Aber das Wort Mutterschoß steht in der Bibel, im Altes Testament der Bibel, immer dort, wo in der deutschen Übersetzung heute Barmherzigkeit steht. Die hebräische Sprache liebt solche Bilder und Vergleiche. Sie sind häufig besonders treffend und bringen uns solche großen Wörter viel näher als Erklärungen das könnten. Barmherzigkeit Gottes bedeutet dann übersetzt, dass Gott eine „Mutterschoss-Liebe“ zu uns hat. Und diese Barmherzigkeit, diese Mutterschoss-Liebe bedeutet: Gott sucht, bis er findet. Für ihn gibt es nichts Verlorenes, Unauffindbares. Jeder Verlorene liegt Gott am Herzen, und er sucht nicht nur einen Tag, nicht nur zehn Tage, nicht nur eine Ewigkeit, sondern er sucht, bis er findet.
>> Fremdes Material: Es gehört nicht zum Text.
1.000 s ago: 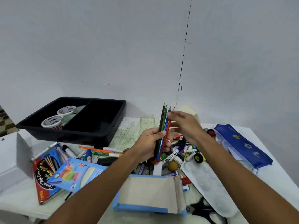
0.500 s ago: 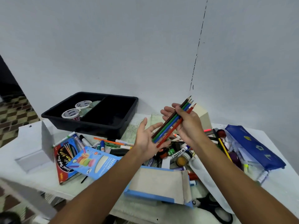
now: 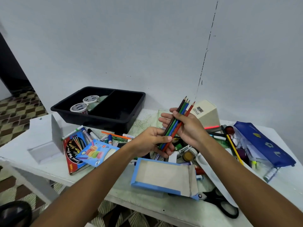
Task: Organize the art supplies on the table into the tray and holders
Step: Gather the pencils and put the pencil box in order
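Observation:
Both hands hold a bundle of several coloured pencils, tips pointing up and right, above the middle of the table. My left hand grips the bundle's lower ends. My right hand wraps the middle of the bundle, thumb across it. A black two-compartment tray stands at the back left, with tape rolls in its left half. A cream box-shaped holder stands behind my right hand. Loose markers and pens lie in front of the tray.
A red pencil box and a blue crayon pack lie at the left. An open blue cardboard box sits near the front edge, black scissors and a white palette to its right. A blue pencil case lies far right.
My left hand, open beside the pencils half a second ago, now grips their lower ends. The bundle stays tilted right in my right hand. The head has turned slightly.

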A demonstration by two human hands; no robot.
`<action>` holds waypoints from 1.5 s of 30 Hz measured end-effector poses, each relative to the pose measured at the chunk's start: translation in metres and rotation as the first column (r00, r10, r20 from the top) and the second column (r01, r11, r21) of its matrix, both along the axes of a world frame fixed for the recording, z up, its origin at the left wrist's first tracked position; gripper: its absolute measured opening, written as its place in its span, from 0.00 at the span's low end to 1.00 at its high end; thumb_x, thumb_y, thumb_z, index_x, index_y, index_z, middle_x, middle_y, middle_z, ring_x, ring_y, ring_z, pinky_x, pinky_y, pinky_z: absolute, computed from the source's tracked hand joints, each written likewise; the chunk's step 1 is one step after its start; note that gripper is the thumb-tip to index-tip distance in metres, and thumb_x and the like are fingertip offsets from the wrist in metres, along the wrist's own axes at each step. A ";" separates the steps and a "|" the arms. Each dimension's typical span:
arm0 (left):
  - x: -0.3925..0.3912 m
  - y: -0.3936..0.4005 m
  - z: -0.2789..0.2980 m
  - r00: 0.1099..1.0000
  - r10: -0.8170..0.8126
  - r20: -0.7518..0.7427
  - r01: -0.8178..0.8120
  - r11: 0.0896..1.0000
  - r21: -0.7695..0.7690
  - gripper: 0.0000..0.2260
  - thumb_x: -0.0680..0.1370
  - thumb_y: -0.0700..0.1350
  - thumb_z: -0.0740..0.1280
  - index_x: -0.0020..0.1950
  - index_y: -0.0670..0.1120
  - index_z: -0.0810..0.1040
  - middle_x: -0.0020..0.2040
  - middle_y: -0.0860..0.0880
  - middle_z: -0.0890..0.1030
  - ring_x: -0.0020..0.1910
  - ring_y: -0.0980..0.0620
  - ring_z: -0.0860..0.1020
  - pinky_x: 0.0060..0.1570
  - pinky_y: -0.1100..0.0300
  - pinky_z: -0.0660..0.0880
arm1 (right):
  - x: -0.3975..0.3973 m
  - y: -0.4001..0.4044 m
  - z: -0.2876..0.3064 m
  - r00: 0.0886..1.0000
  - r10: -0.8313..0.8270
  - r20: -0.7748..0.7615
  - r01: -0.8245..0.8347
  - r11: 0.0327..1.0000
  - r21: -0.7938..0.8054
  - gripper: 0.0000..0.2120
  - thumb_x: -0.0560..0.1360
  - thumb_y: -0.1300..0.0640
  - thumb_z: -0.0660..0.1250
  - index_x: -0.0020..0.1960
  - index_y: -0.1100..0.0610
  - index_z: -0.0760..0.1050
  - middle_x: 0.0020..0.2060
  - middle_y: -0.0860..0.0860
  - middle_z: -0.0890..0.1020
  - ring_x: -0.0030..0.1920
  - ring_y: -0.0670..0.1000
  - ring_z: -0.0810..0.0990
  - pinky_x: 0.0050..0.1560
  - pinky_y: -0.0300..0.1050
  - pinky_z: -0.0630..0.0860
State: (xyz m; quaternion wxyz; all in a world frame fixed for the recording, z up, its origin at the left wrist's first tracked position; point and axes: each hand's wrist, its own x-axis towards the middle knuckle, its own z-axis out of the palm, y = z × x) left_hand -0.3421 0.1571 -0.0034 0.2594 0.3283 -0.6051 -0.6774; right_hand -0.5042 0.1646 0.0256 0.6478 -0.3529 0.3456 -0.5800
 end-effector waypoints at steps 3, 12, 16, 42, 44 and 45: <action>0.009 -0.001 -0.003 0.999 -0.013 0.053 0.012 1.000 0.014 0.07 0.79 0.39 0.64 0.53 0.35 0.77 0.40 0.41 0.81 0.33 0.48 0.81 0.33 0.58 0.80 | -0.007 0.001 -0.003 0.991 -0.017 -0.130 0.025 0.998 0.059 0.11 0.77 0.63 0.65 0.58 0.61 0.73 0.56 0.64 0.81 0.53 0.60 0.83 0.52 0.54 0.81; 0.048 -0.009 0.004 0.854 -0.142 0.501 0.205 0.976 -0.073 0.08 0.80 0.38 0.64 0.49 0.33 0.78 0.39 0.42 0.82 0.35 0.47 0.81 0.37 0.55 0.80 | -0.001 0.003 0.023 0.229 -0.176 -0.957 -0.401 0.879 -0.258 0.22 0.72 0.55 0.73 0.65 0.52 0.75 0.62 0.46 0.77 0.60 0.41 0.73 0.65 0.43 0.69; 0.052 -0.012 0.009 0.738 -0.150 0.658 0.324 0.934 -0.151 0.07 0.79 0.40 0.66 0.47 0.36 0.80 0.37 0.48 0.84 0.36 0.50 0.82 0.42 0.55 0.79 | 0.033 -0.005 0.009 -0.318 0.116 -0.941 -0.585 0.757 0.291 0.06 0.71 0.56 0.73 0.47 0.54 0.81 0.35 0.49 0.81 0.37 0.51 0.79 0.41 0.46 0.75; 0.106 0.018 -0.066 0.569 0.247 0.784 0.444 0.710 -0.547 0.44 0.62 0.63 0.77 0.73 0.51 0.65 0.63 0.58 0.64 0.59 0.64 0.54 0.58 0.61 0.54 | 0.031 0.013 -0.064 -0.010 0.530 -0.848 -0.442 0.758 0.479 0.09 0.74 0.60 0.71 0.48 0.67 0.79 0.38 0.57 0.77 0.40 0.55 0.73 0.44 0.48 0.71; 0.107 0.018 -0.069 0.578 0.250 0.777 0.429 0.717 -0.550 0.45 0.62 0.64 0.77 0.75 0.54 0.63 0.68 0.55 0.65 0.62 0.63 0.55 0.59 0.60 0.55 | 0.036 0.016 -0.065 -0.094 0.472 -0.876 -0.438 0.771 0.462 0.10 0.74 0.59 0.71 0.46 0.67 0.78 0.37 0.56 0.76 0.39 0.54 0.72 0.43 0.47 0.69; 0.108 0.017 -0.071 0.577 0.248 0.778 0.428 0.720 -0.546 0.46 0.61 0.65 0.77 0.75 0.55 0.63 0.70 0.55 0.65 0.65 0.60 0.56 0.60 0.59 0.56 | 0.038 0.016 -0.066 -0.130 0.447 -0.885 -0.436 0.776 0.456 0.11 0.74 0.58 0.70 0.46 0.67 0.79 0.37 0.56 0.77 0.39 0.54 0.73 0.44 0.46 0.69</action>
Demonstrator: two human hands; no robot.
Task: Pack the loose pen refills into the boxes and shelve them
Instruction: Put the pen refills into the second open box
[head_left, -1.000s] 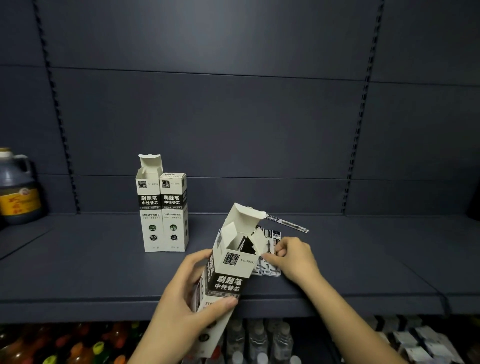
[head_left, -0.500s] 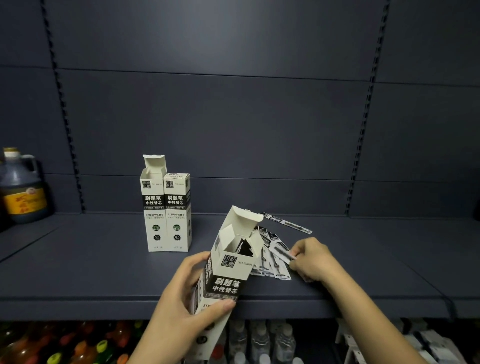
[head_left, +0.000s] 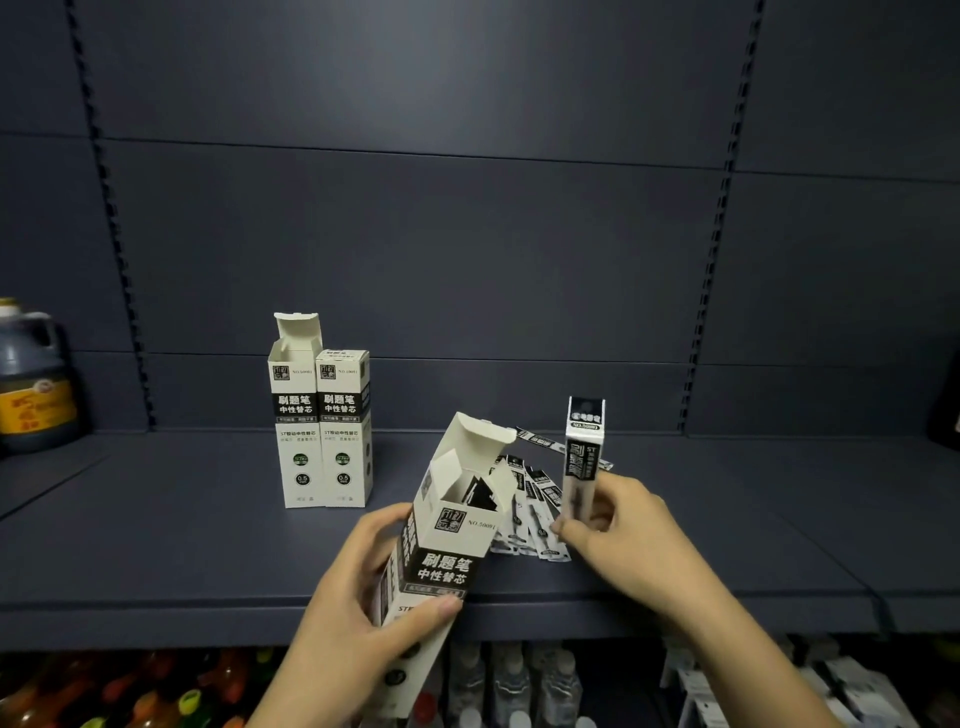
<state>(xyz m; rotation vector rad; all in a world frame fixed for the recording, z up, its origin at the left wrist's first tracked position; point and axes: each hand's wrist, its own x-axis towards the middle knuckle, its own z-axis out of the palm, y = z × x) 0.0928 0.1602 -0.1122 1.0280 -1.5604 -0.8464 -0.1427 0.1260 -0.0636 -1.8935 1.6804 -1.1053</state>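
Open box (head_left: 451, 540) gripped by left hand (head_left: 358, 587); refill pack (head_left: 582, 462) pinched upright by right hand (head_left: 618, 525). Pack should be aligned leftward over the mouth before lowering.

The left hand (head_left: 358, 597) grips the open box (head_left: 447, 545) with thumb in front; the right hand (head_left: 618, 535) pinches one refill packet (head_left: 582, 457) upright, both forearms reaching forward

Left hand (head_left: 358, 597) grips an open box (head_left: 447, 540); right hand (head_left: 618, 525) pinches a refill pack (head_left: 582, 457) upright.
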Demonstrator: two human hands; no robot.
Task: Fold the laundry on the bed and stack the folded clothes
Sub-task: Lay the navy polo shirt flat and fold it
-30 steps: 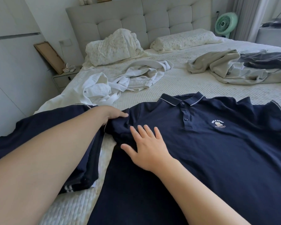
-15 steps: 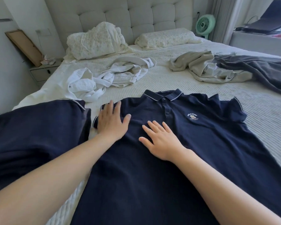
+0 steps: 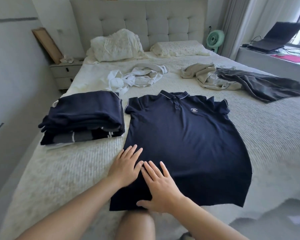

Der gute Hirt gibt sein Leben

Der Gute Hirte gibt alles, er gibt sich selbst, um jeden einzelnen von uns zu schützen und zu retten. Der Gute Hirte geht sogar bis zum Äußersten: Er gibt sein eigenes Leben hin für seine Schafe, für seine Menschen, um sie finden, egal wo sie sind. Ja, er geht sogar bis hinein in den Tod, damit er auch jene finden kann, die schon im Totenreich sind. Denn das bekennen wir ja jeden Sonntag im Glaubensbekenntnis: Hinabgestiegen in das Reich des Todes.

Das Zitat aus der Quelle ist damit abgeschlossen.